## Task prompt
Check each line of the data for "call" and select those that have it.

+++ Provided material

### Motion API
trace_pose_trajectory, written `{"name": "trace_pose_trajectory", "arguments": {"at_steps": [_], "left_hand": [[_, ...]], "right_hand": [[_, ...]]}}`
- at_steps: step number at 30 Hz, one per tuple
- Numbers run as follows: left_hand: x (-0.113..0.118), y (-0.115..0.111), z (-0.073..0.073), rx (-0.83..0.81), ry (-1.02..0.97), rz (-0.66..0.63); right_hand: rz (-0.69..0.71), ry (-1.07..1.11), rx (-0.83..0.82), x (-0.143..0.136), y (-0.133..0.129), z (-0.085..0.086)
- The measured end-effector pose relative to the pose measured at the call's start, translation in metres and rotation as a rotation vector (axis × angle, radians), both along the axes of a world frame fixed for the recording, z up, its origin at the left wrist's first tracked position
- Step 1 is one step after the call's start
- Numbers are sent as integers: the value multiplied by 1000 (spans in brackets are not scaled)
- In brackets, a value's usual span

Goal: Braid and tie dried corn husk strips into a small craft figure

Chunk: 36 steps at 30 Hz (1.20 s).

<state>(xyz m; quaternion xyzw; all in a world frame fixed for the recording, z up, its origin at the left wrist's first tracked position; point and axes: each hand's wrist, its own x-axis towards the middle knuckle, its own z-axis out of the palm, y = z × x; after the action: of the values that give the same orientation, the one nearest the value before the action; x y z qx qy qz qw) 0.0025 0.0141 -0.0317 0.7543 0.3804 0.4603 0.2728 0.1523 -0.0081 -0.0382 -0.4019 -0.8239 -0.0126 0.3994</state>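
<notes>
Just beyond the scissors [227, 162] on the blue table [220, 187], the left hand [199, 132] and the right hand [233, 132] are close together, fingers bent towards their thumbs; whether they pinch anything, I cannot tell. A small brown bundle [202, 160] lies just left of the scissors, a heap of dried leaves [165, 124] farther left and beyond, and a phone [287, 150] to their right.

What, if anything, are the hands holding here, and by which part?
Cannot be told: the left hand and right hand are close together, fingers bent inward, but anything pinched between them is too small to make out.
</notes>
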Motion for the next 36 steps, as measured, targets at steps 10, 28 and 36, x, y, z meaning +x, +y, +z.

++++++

## Final answer
- The measured end-effector pose relative to the pose measured at the call's start, translation in metres and rotation as a rotation vector (axis × angle, radians), both along the axes of a world frame fixed for the recording, z up, its origin at the left wrist's first tracked position
- Step 1 is one step after the call's start

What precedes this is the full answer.